[[ Data shown open ]]
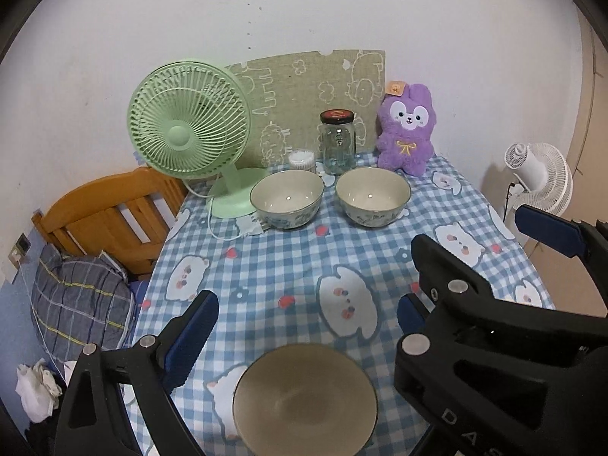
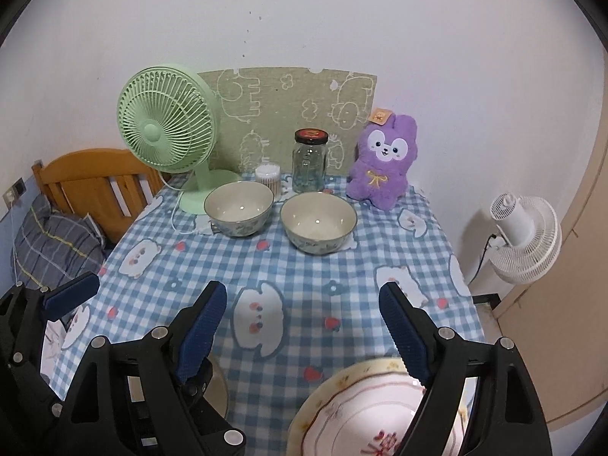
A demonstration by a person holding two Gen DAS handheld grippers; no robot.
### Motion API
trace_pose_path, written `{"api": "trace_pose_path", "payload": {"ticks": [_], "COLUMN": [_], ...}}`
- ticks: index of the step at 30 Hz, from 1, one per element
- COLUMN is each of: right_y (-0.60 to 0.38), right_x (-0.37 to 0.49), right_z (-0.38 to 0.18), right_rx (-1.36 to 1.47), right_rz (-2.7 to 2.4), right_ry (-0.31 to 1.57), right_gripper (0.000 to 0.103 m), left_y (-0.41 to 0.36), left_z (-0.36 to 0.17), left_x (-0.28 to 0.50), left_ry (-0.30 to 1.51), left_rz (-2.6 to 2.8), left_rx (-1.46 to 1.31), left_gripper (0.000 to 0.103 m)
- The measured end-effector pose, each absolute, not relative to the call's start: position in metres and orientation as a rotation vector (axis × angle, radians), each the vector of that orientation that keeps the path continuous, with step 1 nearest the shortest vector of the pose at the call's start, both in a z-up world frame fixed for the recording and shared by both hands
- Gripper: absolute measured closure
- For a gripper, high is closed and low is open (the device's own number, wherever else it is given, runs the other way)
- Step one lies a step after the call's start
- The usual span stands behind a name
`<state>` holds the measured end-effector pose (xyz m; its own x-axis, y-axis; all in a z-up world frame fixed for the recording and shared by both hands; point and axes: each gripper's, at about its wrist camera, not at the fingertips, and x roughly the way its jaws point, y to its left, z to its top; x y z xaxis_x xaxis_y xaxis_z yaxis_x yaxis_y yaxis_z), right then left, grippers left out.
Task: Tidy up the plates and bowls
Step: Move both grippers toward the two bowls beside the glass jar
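Two pale bowls with a blue pattern stand side by side at the back of the checked table, the left bowl and the right bowl. A dark round plate lies at the near edge, below and between the wide-apart pads of my left gripper, which is open and holds nothing. A floral plate lies at the near right, partly under one finger of my open, empty right gripper. Both grippers hover above the table, close beside each other.
Along the wall stand a green desk fan, a small swab tub, a glass jar, a purple plush and a propped mat. A wooden headboard and a pillow are left of the table; a white fan is right.
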<state>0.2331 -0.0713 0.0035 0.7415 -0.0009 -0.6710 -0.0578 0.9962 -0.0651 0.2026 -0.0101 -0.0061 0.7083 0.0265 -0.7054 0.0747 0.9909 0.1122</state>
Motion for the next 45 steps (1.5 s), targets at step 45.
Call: {"api": "trace_pose_path", "payload": {"ticks": [45], "right_y": [-0.116], "right_x": [0.408], "right_z": [-0.040], "right_rx": [-0.064], "right_rz": [0.030], "right_ry": [0.842], "right_gripper": [0.018], "left_y": [-0.042], "left_z": [-0.047], "left_x": [0.370], "left_ry": [0.921], "left_rz": [0.015], "left_rx": [0.116], "left_gripper": [0.009]}}
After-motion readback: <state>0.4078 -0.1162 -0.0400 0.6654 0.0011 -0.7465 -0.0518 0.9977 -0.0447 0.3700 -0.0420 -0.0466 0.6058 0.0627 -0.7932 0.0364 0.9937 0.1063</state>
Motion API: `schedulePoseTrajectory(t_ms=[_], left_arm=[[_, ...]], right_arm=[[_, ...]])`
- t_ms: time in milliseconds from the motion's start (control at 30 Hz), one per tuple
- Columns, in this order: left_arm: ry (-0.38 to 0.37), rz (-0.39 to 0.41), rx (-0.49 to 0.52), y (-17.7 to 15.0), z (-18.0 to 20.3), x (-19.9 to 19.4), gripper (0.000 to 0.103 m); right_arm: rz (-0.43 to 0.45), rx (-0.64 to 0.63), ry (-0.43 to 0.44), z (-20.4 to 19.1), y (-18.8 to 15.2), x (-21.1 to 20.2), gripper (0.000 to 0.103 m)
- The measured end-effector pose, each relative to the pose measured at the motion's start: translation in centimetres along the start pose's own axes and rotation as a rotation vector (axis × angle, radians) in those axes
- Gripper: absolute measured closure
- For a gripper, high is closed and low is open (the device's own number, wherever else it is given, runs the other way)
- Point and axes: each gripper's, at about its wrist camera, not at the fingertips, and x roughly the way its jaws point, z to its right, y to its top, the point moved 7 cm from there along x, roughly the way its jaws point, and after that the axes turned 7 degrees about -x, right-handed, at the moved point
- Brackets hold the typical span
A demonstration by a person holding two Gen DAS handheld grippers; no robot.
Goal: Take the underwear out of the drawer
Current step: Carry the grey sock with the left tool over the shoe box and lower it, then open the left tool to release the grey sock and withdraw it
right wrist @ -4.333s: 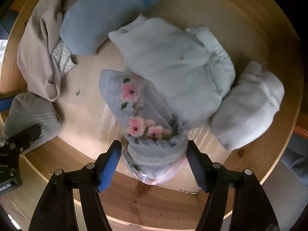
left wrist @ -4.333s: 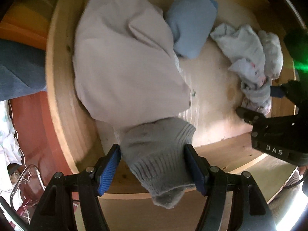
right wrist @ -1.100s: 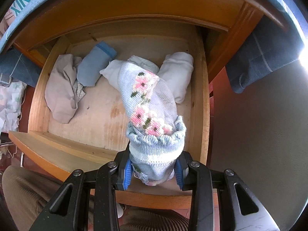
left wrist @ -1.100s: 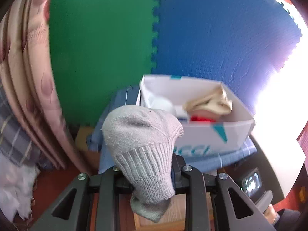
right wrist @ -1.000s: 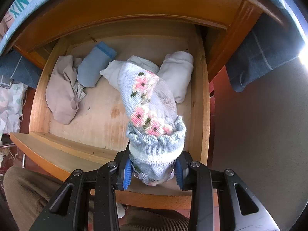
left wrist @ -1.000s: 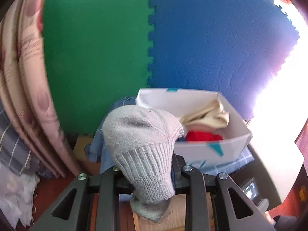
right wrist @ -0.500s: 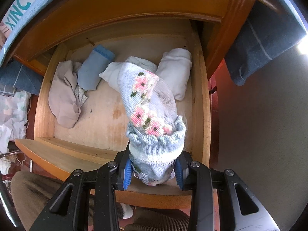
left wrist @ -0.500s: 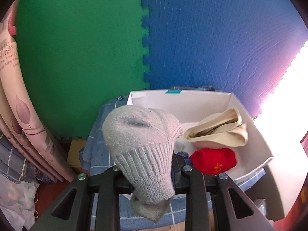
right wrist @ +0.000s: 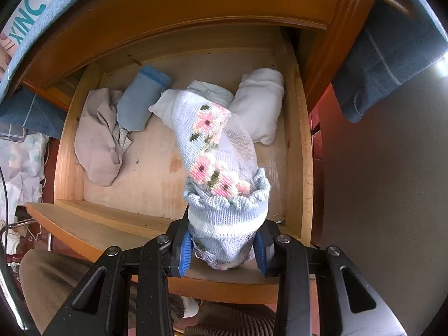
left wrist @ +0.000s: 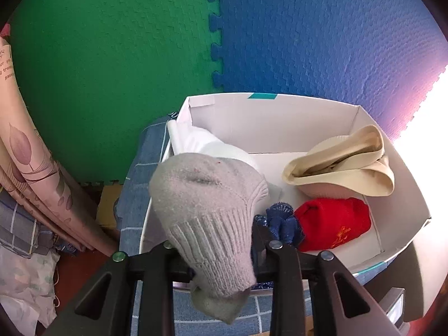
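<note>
Only the left wrist view shows the white cardboard box (left wrist: 268, 117), set on a blue checked cloth (left wrist: 140, 184) against green and blue foam wall mats. The left gripper (left wrist: 215, 254) hangs over the box's near left corner with a grey sock (left wrist: 207, 210) between its fingers; the jaws are opening, narrowly apart, and the sock's ribbed cuff still sits between them, its toe end dangling below. Inside the box lie a cream garment (left wrist: 344, 165) by the right wall, a red bundle (left wrist: 333, 221) near the front edge, a dark blue bundle (left wrist: 282, 224) beside it and a white item (left wrist: 212, 145) in the left rear corner.

Only the right wrist view shows the open wooden drawer (right wrist: 301, 151). The right gripper (right wrist: 224, 249) hovers above the drawer's front right corner, clamped tight on a pale blue sock bundle with pink knitted flowers (right wrist: 218, 162), which is lifted clear of the drawer floor. In the drawer, a beige garment (right wrist: 98, 137) lies along the left side, a light blue sock roll (right wrist: 140, 103) beside it toward the back, and two white bundles (right wrist: 260, 103) at the back right. Trousered knees (right wrist: 47, 282) show below the drawer front.
</note>
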Motion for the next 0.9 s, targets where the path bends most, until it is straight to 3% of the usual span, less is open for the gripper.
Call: schedulePoseTrajectory(t_ms=[233, 333, 600, 733, 900], left_arm=[[0.025, 0.019, -0.043, 0.3, -1.1, -0.8, 0.056], [0.026, 0.067, -0.027, 0.8, -1.1, -2.0, 0.041], [-0.027, 0.106, -0.022, 1.3, -0.8, -5.2, 0.039], [0.02, 0.152, 0.016, 0.0, -1.2, -7.3, 0.039], [0.084, 0.173, 0.074, -4.4, -1.7, -8.9, 0.039]], right_arm=[[-0.002, -0.005, -0.002, 0.0, 0.0, 0.1, 0.07], [-0.002, -0.006, -0.002, -0.1, 0.0, 0.1, 0.07], [-0.002, -0.009, -0.01, -0.2, 0.1, 0.2, 0.07], [-0.002, -0.013, -0.012, -0.1, 0.1, 0.2, 0.07], [0.0, -0.019, -0.019, 0.0, 0.1, 0.3, 0.07]])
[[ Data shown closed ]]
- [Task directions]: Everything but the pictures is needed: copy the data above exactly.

- [Answer for the task]:
A demonstration by a person holding two Gen DAS handheld grippers; no robot.
### Motion API
trace_pose_path, written `{"api": "trace_pose_path", "payload": {"ticks": [_], "COLUMN": [_], ...}}`
- ticks: index of the step at 30 Hz, from 1, one per element
- COLUMN is each of: right_y (-0.60 to 0.38), right_x (-0.37 to 0.49), right_z (-0.38 to 0.18), right_rx (-1.36 to 1.47), right_rz (-2.7 to 2.4), right_ry (-0.31 to 1.57), right_gripper (0.000 to 0.103 m), left_y (-0.41 to 0.36), left_z (-0.36 to 0.17), left_x (-0.28 to 0.50), left_ry (-0.30 to 1.51), left_rz (-2.6 to 2.8), left_rx (-1.46 to 1.31), left_gripper (0.000 to 0.103 m)
- The measured end-effector pose, each absolute, not relative to the call's start: position in metres and orientation as a rotation vector (axis × angle, radians), each the vector of that orientation that keeps the path continuous, with step 1 nearest the shortest vector of the pose at the call's start, both in a z-up world frame fixed for the recording and shared by both hands
- Gripper: absolute measured closure
- For a gripper, high is closed and low is open (the device's own number, wherever else it is given, runs the other way)
- Step one lies a step after the call's start
- The usual span stands behind a name
`<state>` holds the measured end-effector pose (xyz m; its own x-axis, y-axis; all in a z-up world frame fixed for the recording and shared by both hands; point and axes: each gripper's, at about its wrist camera, not at the fingertips, and x roughly the way its jaws point, y to its left, z to its top; x y z xaxis_x xaxis_y xaxis_z yaxis_x yaxis_y yaxis_z), right then left, grippers left out.
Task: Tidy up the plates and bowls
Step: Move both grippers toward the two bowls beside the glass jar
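Two pale bowls with a blue pattern stand side by side at the back of the checked table, the left bowl and the right bowl. A dark round plate lies at the near edge, below and between the wide-apart pads of my left gripper, which is open and holds nothing. A floral plate lies at the near right, partly under one finger of my open, empty right gripper. Both grippers hover above the table, close beside each other.
Along the wall stand a green desk fan, a small swab tub, a glass jar, a purple plush and a propped mat. A wooden headboard and a pillow are left of the table; a white fan is right.
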<state>0.2331 -0.0713 0.0035 0.7415 -0.0009 -0.6710 -0.0578 0.9962 -0.0651 0.2026 -0.0101 -0.0061 0.7083 0.0265 -0.7054 0.0747 0.9909 0.1122</state>
Motion for the next 45 steps (1.5 s), targets at step 45.
Call: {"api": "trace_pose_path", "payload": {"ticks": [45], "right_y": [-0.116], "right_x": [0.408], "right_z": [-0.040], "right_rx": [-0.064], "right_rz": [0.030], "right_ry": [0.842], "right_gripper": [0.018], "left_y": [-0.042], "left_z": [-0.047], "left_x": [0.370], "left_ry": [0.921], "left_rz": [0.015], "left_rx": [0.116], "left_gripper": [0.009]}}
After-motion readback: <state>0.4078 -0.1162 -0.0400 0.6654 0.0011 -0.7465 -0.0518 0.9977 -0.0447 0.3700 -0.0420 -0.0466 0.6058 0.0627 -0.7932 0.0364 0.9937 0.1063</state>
Motion API: `schedulePoseTrajectory(t_ms=[_], left_arm=[[_, ...]], right_arm=[[_, ...]])`
- t_ms: time in milliseconds from the motion's start (control at 30 Hz), one per tuple
- Columns, in this order: left_arm: ry (-0.38 to 0.37), rz (-0.39 to 0.41), rx (-0.49 to 0.52), y (-17.7 to 15.0), z (-18.0 to 20.3), x (-19.9 to 19.4), gripper (0.000 to 0.103 m); right_arm: rz (-0.43 to 0.45), rx (-0.64 to 0.63), ry (-0.43 to 0.44), z (-20.4 to 19.1), y (-18.8 to 15.2), x (-21.1 to 20.2), gripper (0.000 to 0.103 m)
- The measured end-effector pose, each relative to the pose measured at the motion's start: translation in centimetres along the start pose's own axes and rotation as a rotation vector (axis × angle, radians) in those axes
- Gripper: absolute measured closure
- For a gripper, high is closed and low is open (the device's own number, wherever else it is given, runs the other way)
- Point and axes: each gripper's, at about its wrist camera, not at the fingertips, and x roughly the way its jaws point, z to its right, y to its top, the point moved 7 cm from there along x, roughly the way its jaws point, and after that the axes turned 7 degrees about -x, right-handed, at the moved point
- Brackets hold the typical span
A demonstration by a person holding two Gen DAS handheld grippers; no robot.
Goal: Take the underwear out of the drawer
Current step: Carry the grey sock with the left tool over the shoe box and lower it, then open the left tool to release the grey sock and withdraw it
right wrist @ -4.333s: 
left wrist @ -4.333s: 
right wrist @ -1.100s: 
left wrist @ -1.100s: 
right wrist @ -1.000s: 
left wrist @ -1.000s: 
right wrist @ -0.500s: 
left wrist @ -0.500s: 
right wrist @ +0.000s: 
left wrist @ +0.000s: 
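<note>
Only the left wrist view shows the white cardboard box (left wrist: 268, 117), set on a blue checked cloth (left wrist: 140, 184) against green and blue foam wall mats. The left gripper (left wrist: 215, 254) hangs over the box's near left corner with a grey sock (left wrist: 207, 210) between its fingers; the jaws are opening, narrowly apart, and the sock's ribbed cuff still sits between them, its toe end dangling below. Inside the box lie a cream garment (left wrist: 344, 165) by the right wall, a red bundle (left wrist: 333, 221) near the front edge, a dark blue bundle (left wrist: 282, 224) beside it and a white item (left wrist: 212, 145) in the left rear corner.

Only the right wrist view shows the open wooden drawer (right wrist: 301, 151). The right gripper (right wrist: 224, 249) hovers above the drawer's front right corner, clamped tight on a pale blue sock bundle with pink knitted flowers (right wrist: 218, 162), which is lifted clear of the drawer floor. In the drawer, a beige garment (right wrist: 98, 137) lies along the left side, a light blue sock roll (right wrist: 140, 103) beside it toward the back, and two white bundles (right wrist: 260, 103) at the back right. Trousered knees (right wrist: 47, 282) show below the drawer front.
</note>
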Motion for the next 0.9 s, targets where the path bends most, until it is straight to 3% of the usual span, less is open for the gripper.
Call: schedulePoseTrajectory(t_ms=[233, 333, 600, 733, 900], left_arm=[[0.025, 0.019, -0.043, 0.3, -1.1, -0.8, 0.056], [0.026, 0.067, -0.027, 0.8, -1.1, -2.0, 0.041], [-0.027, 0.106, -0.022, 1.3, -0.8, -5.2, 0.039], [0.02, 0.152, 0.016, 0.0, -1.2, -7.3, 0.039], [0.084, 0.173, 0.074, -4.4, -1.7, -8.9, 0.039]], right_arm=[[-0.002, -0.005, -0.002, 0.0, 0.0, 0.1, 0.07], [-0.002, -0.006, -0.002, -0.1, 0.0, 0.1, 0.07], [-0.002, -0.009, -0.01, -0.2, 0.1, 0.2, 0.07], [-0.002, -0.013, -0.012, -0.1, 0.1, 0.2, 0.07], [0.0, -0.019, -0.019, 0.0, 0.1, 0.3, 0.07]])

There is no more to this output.